La presse libre et indépendante algérienne perd l’une de ses figures. Le journaliste opposant au régime Khaled Drareni a été condamné ce lundi à trois ans de prison ferme en première instance.
Incarcéré depuis le 29 mars près d’Alger, le directeur du site d’information en ligne Casbah Tribune, qui est aussi correspondant en Algérie pour la chaîne de télévision française Tv5 Monde et pour l’ONG Reporters sans frontières (RSF), était accusé « d’incitation à attroupement non armé » et « d’atteinte à l’unité nationale ». « C’est un verdict très lourd. On est surpris. Le dossier est vide », a déclaré Me Nouredine Benissad, un avocat de son collectif de défense qui a l’intention de faire appel.
Cette condamnation symbolise le maintien voire le durcissement des atteintes à la liberté de la presse dans certaines parties du monde, alors qu’au même moment, ce lundi, le patron pro-démocratie de médias hongkongais a été arrêté.
Draneni, amaigri, a invoqué « le droit à informer »
Âgé de 40 ans, Khaled Drareni couvrait depuis le début le « Hirak », ce soulèvement populaire qui a secoué l’Algérie pendant plus d’un an jusqu’à sa suspension il y a quelques mois en raison de la pandémie de Covid-19. Lors de l’audience par visioconférence, au cours de laquelle il est apparu amaigri, Khaled Drareni a rejeté les accusations. Il a assuré n’avoir fait que son « travail en tant que journaliste indépendant » et avoir exercé « son droit à informer ».
Au cours du procès, il lui a été reproché d’avoir critiqué sur Facebook le système politique et d’avoir publié le communiqué d’une coalition de partis politiques en faveur d’une grève générale, selon RSF. En novembre 2019, le reporter indiquait déjà au Parisien être victime de pressions. « La liberté des Algériens s’est considérablement élargie depuis le 16 février. Mais la courbe de la liberté de la presse a pris le chemin inverse », s’indignait-il.
« Dérive autoritaire »
Les appels à libérer le journaliste se sont multipliés ces dernières semaines. « Les autorités algériennes doivent relâcher immédiatement et sans condition Khaled Drareni, d’autant qu’il n’existe aucune preuve qu’il ait fait autre chose que son métier de journaliste », a plaidé dans un communiqué le Comité pour la protection des journalistes (CPJ), ONG basée aux Etats-Unis.

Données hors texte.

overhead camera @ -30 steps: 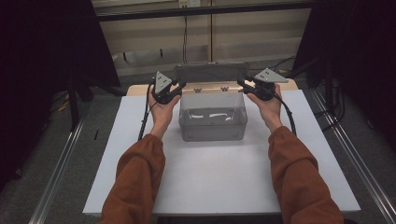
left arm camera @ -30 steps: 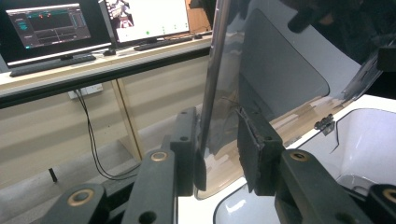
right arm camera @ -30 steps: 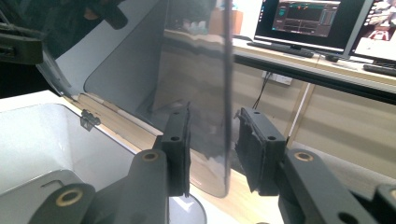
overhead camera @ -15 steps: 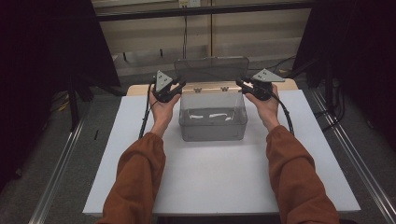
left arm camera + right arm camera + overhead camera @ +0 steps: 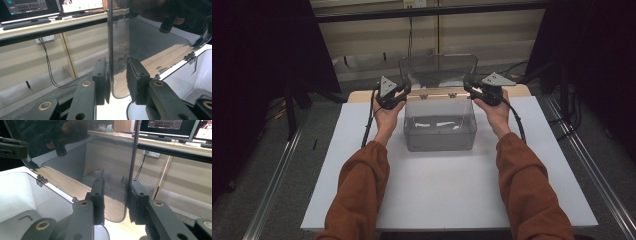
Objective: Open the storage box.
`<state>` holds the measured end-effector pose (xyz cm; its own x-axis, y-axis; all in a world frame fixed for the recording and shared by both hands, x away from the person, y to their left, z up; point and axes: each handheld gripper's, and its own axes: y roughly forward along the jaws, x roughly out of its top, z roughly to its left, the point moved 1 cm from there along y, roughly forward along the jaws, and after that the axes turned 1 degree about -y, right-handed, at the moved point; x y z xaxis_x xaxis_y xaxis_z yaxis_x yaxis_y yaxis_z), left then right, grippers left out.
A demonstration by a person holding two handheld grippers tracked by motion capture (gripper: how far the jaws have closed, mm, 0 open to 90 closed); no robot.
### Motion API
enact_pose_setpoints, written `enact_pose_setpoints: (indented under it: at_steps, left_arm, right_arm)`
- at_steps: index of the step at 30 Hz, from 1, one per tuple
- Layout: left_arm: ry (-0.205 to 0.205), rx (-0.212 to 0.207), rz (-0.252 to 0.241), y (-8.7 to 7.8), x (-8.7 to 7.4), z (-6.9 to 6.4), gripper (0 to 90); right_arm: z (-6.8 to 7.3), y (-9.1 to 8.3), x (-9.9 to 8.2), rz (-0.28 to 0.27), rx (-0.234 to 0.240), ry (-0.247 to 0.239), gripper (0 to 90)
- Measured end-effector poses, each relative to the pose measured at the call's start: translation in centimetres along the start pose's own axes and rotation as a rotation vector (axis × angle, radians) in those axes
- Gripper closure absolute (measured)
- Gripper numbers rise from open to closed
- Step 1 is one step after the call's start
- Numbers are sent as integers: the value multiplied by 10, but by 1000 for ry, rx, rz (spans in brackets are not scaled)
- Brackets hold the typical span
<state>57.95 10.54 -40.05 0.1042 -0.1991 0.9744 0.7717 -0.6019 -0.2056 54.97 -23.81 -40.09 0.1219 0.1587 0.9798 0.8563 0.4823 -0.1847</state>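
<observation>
The clear lid [image 5: 438, 70] stands raised, near upright, on its hinges at the back of the clear box [image 5: 440, 124] on the white bench [image 5: 442, 190]. The left tongs [image 5: 403, 90] grip the lid's left edge; the right tongs [image 5: 469, 85] have just been closing and grip its right edge.

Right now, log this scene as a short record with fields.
work: opening a clear box
box: on the white table, between both hands
lid: raised upright on its rear hinges
left gripper: jaws on the lid's left edge
right gripper: jaws on the lid's right edge
inside box: pale shapes, too unclear to tell
</observation>
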Motion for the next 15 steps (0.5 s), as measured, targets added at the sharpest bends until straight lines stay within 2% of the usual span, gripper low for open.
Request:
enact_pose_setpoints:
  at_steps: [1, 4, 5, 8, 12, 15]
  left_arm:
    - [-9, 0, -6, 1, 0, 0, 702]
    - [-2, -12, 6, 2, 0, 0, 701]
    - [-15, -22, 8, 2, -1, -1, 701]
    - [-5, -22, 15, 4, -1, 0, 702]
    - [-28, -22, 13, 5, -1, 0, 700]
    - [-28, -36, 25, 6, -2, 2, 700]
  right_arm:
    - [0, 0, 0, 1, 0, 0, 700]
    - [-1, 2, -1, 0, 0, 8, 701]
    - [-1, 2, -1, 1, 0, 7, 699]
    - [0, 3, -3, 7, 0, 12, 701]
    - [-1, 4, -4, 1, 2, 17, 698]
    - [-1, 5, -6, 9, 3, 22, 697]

Pour RSF, qui mène une campagne internationale en sa faveur, cette condamnation « soulève le cœur et l’esprit par son caractère arbitraire, absurde et violent ». « Une justice aux ordres vient de faire de Khaled Drareni un symbole qui va susciter une indignation et une mobilisation mondiales », a promis sur Twitter le patron de RSF Christophe Deloire.

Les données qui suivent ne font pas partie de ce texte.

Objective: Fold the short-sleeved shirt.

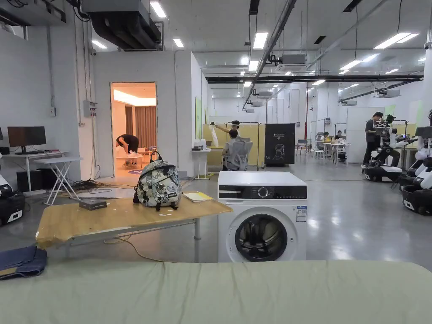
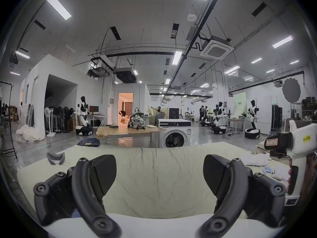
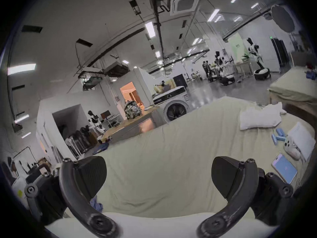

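Observation:
A crumpled white garment (image 2: 255, 159) lies at the far right of the pale green cloth-covered table (image 1: 219, 291), also seen in the right gripper view (image 3: 259, 119). My left gripper (image 2: 159, 174) hovers low over the near part of the cloth, jaws wide apart and empty. My right gripper (image 3: 159, 176) is also open and empty over the cloth, and its white handle (image 2: 298, 138) shows at the right edge of the left gripper view. A white strip (image 2: 154, 224) runs under both grippers at the near edge; I cannot tell what it is.
On the table's right end lie a phone (image 3: 284, 168), small blue items (image 3: 278, 136) and a white controller (image 3: 291, 147); a grey curved piece (image 2: 55, 158) sits at its left. Beyond stand a washing machine (image 1: 261, 221), a wooden table with a backpack (image 1: 158, 184), and folded jeans (image 1: 21, 261).

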The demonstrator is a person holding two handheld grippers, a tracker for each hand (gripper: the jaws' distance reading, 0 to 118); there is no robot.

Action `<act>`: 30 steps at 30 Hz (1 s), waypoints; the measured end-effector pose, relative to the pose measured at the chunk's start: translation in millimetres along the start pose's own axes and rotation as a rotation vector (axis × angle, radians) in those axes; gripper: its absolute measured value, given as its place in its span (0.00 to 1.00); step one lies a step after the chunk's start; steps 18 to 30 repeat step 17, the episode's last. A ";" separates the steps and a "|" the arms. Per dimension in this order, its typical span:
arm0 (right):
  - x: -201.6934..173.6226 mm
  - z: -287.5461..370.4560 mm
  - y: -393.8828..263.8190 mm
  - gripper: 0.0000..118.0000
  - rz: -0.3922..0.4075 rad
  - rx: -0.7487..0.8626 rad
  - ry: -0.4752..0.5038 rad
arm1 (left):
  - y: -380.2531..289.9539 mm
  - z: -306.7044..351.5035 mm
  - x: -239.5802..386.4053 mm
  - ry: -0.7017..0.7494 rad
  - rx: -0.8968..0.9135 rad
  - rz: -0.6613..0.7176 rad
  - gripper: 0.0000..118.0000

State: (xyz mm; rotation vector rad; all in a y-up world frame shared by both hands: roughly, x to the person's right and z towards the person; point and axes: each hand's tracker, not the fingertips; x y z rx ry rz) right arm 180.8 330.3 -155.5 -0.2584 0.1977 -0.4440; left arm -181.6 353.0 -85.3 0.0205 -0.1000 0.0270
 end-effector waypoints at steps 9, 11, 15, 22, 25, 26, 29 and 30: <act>-3.6 -8.4 -7.1 1.00 0.020 -0.040 -0.037 | -4.2 -3.4 8.8 -0.023 -0.016 -0.027 0.88; -1.4 -9.2 -7.6 1.00 0.017 -0.043 -0.031 | -4.4 -3.3 10.0 -0.030 -0.016 -0.036 0.88; -2.0 -9.1 -9.5 1.00 0.018 -0.022 -0.043 | -3.9 -4.0 12.1 -0.040 -0.014 -0.038 0.88; -2.8 -7.3 -10.5 1.00 0.042 -0.007 -0.033 | -4.2 -5.0 12.4 -0.036 -0.017 -0.036 0.88; -2.8 -7.3 -10.5 1.00 0.042 -0.007 -0.033 | -4.2 -5.0 12.4 -0.036 -0.017 -0.036 0.88; -2.8 -7.3 -10.5 1.00 0.042 -0.007 -0.033 | -4.2 -5.0 12.4 -0.036 -0.017 -0.036 0.88; -2.8 -7.3 -10.5 1.00 0.042 -0.007 -0.033 | -4.2 -5.0 12.4 -0.036 -0.017 -0.036 0.88; -2.8 -7.3 -10.5 1.00 0.042 -0.007 -0.033 | -4.2 -5.0 12.4 -0.036 -0.017 -0.036 0.88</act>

La justice algérienne a multiplié les poursuites judiciaires et les condamnations de militants du « Hirak », d’opposants politiques, de journalistes et de blogueurs. Certains journalistes ont été accusés de semer la discorde, de menacer l’intérêt national et d’être à la solde de « parties étrangères ». Plusieurs sont en prison et des procès sont en cours.
Un autre journaliste proche, Ali Djamel Toubal, correspondant du groupe de médias privé Ennahar, a lui été condamné le 14 juillet à 15 mois de prison ferme par la cour d’appel de Mascara (nord-ouest) pour avoir notamment diffusé des images montrant des policiers malmener des manifestants antirégime.
Pour rappel, l’Algérie figure à la 146e place (sur 180) du classement mondial de la liberté de la presse 2020 établi par RSF. Elle a perdu cinq places par rapport à 2019 (141e) et 27 par rapport à 2015 (119e).